The bill does include one notably strict topic: the world of stablecoins. This particular digital asset class, claiming to have valuation pegged to a specific value, has as of yet faced no significant regulation. The result has been a series of assets that are in fact completely hollow, and have been known to collapse in a spectacular fashion. With this bill, stablecoins will need to provide regulators with solid proof that they actually have sufficient capital reserves to issue such tokens.
Other than this one area, however, the bill generally applies restrictions to be as maximally free and pro-bitcoin as possible. Examples include a tax exemption for capital gains tax on bitcoin, provided that the transactions are less than $200 and are actually used as payment for goods or services. This measure flatly encourages people to use this decentralized currency as an actual currency, and not only a speculative asset, which can be a good sign for the future of bitcoin as a medium of exchange. Similarly, bitcoin miners will not be liable to pay capital gains on raw assets that they mined and hold themselves: these assets must actually be brought onto the market and exchanged into fiat currency before their market value can be taxed. With specific protections for the right to self-custody and a gamut of consumer protections with the various exchanges, this bill actively seeks to nurture the growth of this booming industry.
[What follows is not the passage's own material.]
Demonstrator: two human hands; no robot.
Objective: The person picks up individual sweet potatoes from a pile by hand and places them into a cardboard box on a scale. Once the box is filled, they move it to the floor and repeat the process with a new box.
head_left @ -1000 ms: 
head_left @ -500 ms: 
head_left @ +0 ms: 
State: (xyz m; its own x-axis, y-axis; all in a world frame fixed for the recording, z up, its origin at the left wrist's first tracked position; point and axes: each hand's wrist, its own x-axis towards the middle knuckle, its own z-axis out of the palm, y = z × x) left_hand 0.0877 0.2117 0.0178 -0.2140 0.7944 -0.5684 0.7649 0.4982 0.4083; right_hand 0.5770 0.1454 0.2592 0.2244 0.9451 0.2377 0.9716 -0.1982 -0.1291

Other than these specific action items, the bill also lays out a number of potential issues that could come up and should be addressed, but that the bill will not issue firm rulings on at this stage. These include such controversial topics as the role of energy consumption, how the digital yuan and other foreign digital assets will co-exist with this new framework as well as other topics.
The progress for the bill seems hopeful, with Senator Gillibrand quoted saying, “It takes a long time to build a regulatory framework for a new industry,” adding that “We think there's going to be a lot of momentum behind this bill, having met with most of the industry stakeholders and the experts of this field and we're just going to work with them over time to continue to improve the bill.” Although it will surely take time for regulations this comprehensive to be passed into law, it seems that the overwhelming consensus in the legislative community is that the future of Bitcoin needs responsible legislation, and it would be hard to ask for friendlier rules. After the tumultuous history that the whole world of cryptocurrency regulation has seen since Bitcoin was first shunned several years ago, it seems that a reception like this will ensure a stable and prosperous future for the world of decentralized currency.